Stored records:
Start of Block

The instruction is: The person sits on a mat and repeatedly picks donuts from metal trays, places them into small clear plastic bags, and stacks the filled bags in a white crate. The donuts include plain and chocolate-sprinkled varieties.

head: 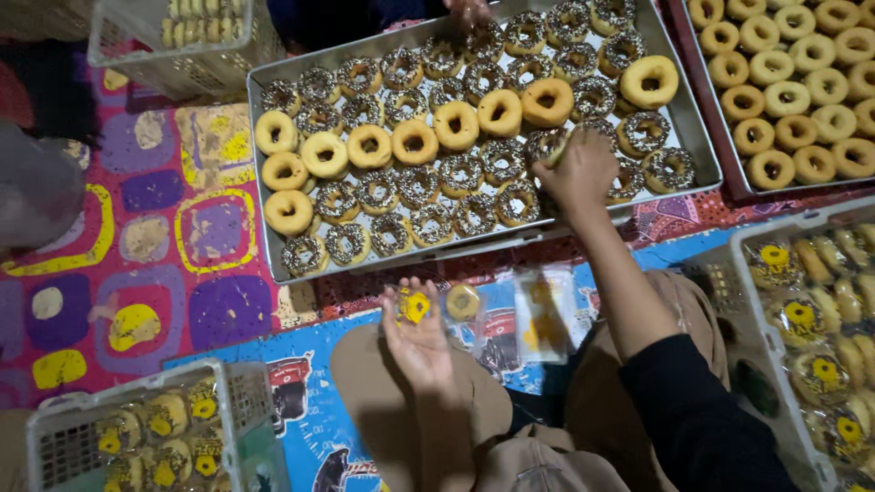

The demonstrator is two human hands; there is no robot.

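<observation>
A large metal tray (258,173) lies on the floor mat, filled with plain glazed doughnuts and doughnuts covered in chocolate sprinkles. My right hand (581,173) reaches over the tray's near edge and is closed on a sprinkled doughnut (547,144). My left hand (419,333) is raised palm up over my lap and holds a small clear plastic bag with a yellow label (413,306). Another clear bag (543,314) lies on the mat between my arms. Beside the left hand, a bagged doughnut (463,302) rests on the mat.
A second tray of plain doughnuts (788,87) sits at the upper right. White plastic baskets of bagged doughnuts stand at the right (811,319), lower left (137,437) and upper left (182,41). Another person's hand (469,11) shows at the tray's far edge.
</observation>
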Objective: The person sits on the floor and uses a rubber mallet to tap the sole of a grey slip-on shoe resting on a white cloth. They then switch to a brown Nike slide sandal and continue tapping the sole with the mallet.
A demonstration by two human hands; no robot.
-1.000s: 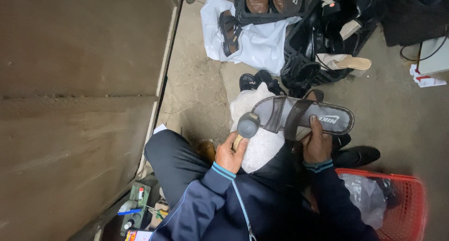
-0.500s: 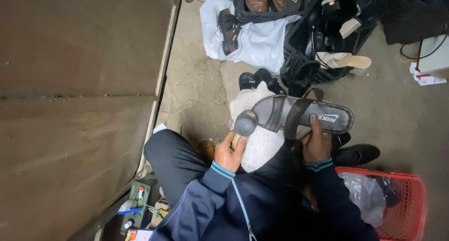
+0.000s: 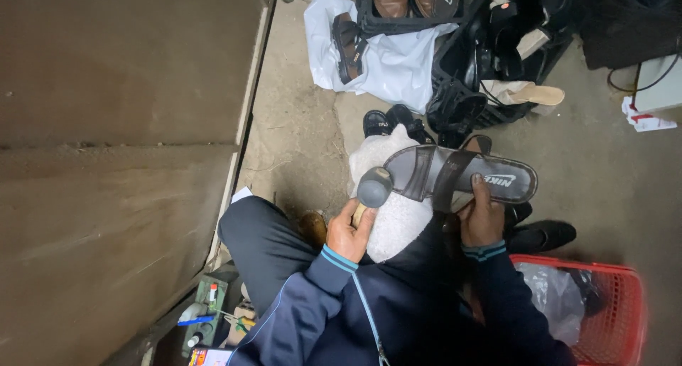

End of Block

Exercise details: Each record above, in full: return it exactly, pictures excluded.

Answer space:
The instruction is: The person sits on a mat and repeatedly picks donuts from metal trays, places them into small clear plastic bags, and stacks the filled bags in a white crate. The donuts include plain and chocolate-sprinkled varieties.

head: 

The demonstrator is two human hands; there is no robot.

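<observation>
A large metal tray (258,173) lies on the floor mat, filled with plain glazed doughnuts and doughnuts covered in chocolate sprinkles. My right hand (581,173) reaches over the tray's near edge and is closed on a sprinkled doughnut (547,144). My left hand (419,333) is raised palm up over my lap and holds a small clear plastic bag with a yellow label (413,306). Another clear bag (543,314) lies on the mat between my arms. Beside the left hand, a bagged doughnut (463,302) rests on the mat.
A second tray of plain doughnuts (788,87) sits at the upper right. White plastic baskets of bagged doughnuts stand at the right (811,319), lower left (137,437) and upper left (182,41). Another person's hand (469,11) shows at the tray's far edge.
</observation>
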Objective: The person sits on the floor and uses a rubber mallet to tap the sole of a grey slip-on shoe resting on a white cloth. They then switch to a brown Nike slide sandal and continue tapping the sole with the mallet.
A demonstration by two human hands; no robot.
-1.000s: 
-0.500s: 
+0.000s: 

That completes the answer.